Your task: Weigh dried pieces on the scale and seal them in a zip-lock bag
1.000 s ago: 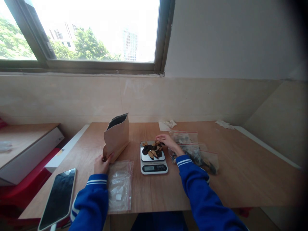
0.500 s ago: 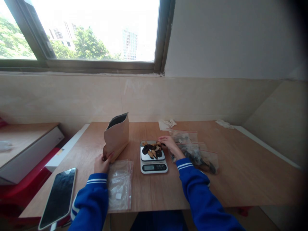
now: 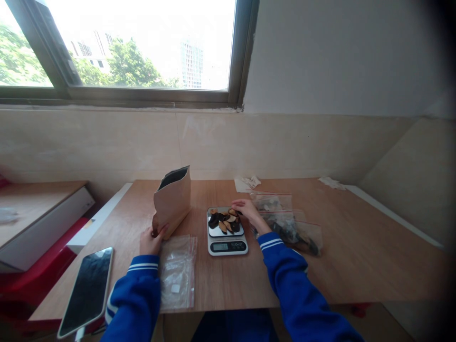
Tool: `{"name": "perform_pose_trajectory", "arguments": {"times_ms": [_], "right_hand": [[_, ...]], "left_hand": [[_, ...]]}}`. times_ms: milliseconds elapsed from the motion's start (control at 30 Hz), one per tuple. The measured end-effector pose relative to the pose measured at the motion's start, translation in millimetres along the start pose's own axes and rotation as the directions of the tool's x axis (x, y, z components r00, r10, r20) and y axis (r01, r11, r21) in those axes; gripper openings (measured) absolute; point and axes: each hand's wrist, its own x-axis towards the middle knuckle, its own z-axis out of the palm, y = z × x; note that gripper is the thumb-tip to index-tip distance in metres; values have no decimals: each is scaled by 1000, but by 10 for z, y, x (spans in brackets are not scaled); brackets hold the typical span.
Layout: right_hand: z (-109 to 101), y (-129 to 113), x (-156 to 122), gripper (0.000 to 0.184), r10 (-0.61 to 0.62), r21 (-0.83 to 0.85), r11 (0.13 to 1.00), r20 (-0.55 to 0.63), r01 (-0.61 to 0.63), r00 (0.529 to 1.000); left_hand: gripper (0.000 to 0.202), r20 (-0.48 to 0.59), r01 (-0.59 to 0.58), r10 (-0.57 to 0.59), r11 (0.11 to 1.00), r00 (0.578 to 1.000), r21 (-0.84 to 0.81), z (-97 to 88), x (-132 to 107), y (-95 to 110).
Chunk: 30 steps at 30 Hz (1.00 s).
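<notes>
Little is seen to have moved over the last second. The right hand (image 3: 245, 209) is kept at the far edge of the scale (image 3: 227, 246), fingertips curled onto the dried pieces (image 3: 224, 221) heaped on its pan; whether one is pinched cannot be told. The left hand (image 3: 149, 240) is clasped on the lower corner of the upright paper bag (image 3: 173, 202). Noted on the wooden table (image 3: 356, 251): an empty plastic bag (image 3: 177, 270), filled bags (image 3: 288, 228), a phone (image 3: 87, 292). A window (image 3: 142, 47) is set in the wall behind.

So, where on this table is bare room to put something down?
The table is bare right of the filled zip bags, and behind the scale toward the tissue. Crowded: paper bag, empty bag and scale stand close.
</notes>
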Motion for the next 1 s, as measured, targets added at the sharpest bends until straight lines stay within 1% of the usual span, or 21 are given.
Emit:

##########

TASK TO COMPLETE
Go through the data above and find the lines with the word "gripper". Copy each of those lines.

ANSWER TO THIS TASK
Tool: `{"name": "perform_pose_trajectory", "arguments": {"times_ms": [_], "right_hand": [[_, ...]], "left_hand": [[_, ...]]}}`. times_ms: milliseconds elapsed from the motion's start (control at 30 Hz), one per tuple. The measured end-effector pose relative to the pose measured at the motion's start, translation in millimetres along the start pose's own axes and rotation as the directions of the tool's x axis (x, y, z components r00, r10, r20) and y axis (r01, r11, r21) in those axes; gripper openings (measured) absolute; point and axes: each hand's wrist, its own x-axis towards the middle knuckle, its own z-axis out of the palm, y = z × x; note that gripper is the thumb-tip to index-tip distance in metres; values have no decimals: each is scaled by 1000, but by 10 for z, y, x (spans in brackets are not scaled); brackets hold the typical span.
Layout: right_hand: z (-109 to 101), y (-129 to 113), x (-156 to 122), gripper (0.000 to 0.184), r10 (-0.61 to 0.62), r21 (-0.83 to 0.85), r11 (0.13 to 1.00), r20 (-0.55 to 0.63), r01 (-0.61 to 0.63), r00 (0.529 to 1.000); left_hand: gripper (0.000 to 0.202), r20 (-0.48 to 0.59), r01 (-0.59 to 0.58), r10 (-0.57 to 0.59), r11 (0.11 to 1.00), r00 (0.578 to 1.000), r21 (-0.84 to 0.81), z (-97 to 88), x (-132 to 107), y (-95 to 110).

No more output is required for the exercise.